Un tribunal fédéral d’Oakland, en Californie, examine un procès historique intenté par 29 États américains contre Meta, accusé d’avoir conçu ses plateformes (Facebook, Instagram) pour rendre les enfants et adolescents dépendants, et d’avoir collecté des données de moins de 13 ans sans consentement parental. Les États réclament jusqu’à 1 400 milliards de dollars d’amendes.

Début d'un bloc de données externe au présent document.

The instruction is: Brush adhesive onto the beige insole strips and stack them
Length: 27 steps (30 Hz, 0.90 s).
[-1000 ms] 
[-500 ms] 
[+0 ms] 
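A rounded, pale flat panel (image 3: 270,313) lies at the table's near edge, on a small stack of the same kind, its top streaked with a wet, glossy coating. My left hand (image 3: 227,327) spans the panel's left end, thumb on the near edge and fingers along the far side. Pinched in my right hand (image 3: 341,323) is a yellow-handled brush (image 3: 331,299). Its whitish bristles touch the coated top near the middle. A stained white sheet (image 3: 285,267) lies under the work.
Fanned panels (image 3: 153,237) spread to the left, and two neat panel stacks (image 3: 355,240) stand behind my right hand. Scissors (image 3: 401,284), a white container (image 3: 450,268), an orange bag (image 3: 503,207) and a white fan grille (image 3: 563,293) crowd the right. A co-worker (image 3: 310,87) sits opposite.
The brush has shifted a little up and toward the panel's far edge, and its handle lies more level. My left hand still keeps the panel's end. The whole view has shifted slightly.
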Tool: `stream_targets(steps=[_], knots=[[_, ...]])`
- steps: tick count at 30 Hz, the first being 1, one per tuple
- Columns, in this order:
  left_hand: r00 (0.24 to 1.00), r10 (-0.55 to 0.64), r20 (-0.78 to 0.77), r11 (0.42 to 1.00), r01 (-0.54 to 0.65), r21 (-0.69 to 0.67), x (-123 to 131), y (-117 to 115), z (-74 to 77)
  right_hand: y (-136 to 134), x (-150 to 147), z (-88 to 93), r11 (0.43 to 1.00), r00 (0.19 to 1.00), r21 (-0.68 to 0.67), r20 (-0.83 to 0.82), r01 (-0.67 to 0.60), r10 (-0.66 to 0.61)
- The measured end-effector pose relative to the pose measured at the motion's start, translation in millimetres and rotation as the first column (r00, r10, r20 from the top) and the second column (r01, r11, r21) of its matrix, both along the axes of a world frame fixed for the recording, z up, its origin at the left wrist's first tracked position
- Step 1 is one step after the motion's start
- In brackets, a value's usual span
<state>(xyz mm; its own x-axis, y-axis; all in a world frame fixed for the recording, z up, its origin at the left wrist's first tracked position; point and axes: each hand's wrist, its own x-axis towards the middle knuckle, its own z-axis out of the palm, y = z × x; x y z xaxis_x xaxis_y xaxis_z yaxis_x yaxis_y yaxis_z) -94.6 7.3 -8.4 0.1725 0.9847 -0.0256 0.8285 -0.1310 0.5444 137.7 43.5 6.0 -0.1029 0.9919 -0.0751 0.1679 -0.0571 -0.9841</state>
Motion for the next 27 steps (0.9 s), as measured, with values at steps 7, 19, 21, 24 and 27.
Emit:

L’accusation se fonde sur les lois de protection des consommateurs et sur la loi COPPA (protection de la vie privée en ligne des enfants). Elle cible délibérément la conception des plateformes — algorithmes de recommandation, défilement infini, boucles de récompenses sociales — contournant ainsi la protection habituelle de la Section 230, qui exempte les plateformes de responsabilité pour le contenu des utilisateurs.
Meta conteste fermement ces allégations, les qualifiant de sans preuve et les calculs d’amende d’exagérés. Le PDG Mark Zuckerberg et le responsable d’Instagram, Adam Mosseri, doivent témoigner.
Au-delà de l’amende, les États demandent des modifications structurelles des plateformes : suppression du "like", limitation du défilement, plafonds d’âge et de temps d’écran. Une victoire créerait un précédent juridique applicable à d’autres géants du numérique (TikTok, YouTube, Snapchat) et à tout modèle économique reposant sur l’engagement algorithmique, y compris l’IA générative et les jeux.
Le procès, qui durera six semaines, pourrait redéfinir la responsabilité des plateformes concernant la conception de leurs produits et imposer une "décote réglementaire" permanente aux entreprises fondées sur la recommandation algorithmique.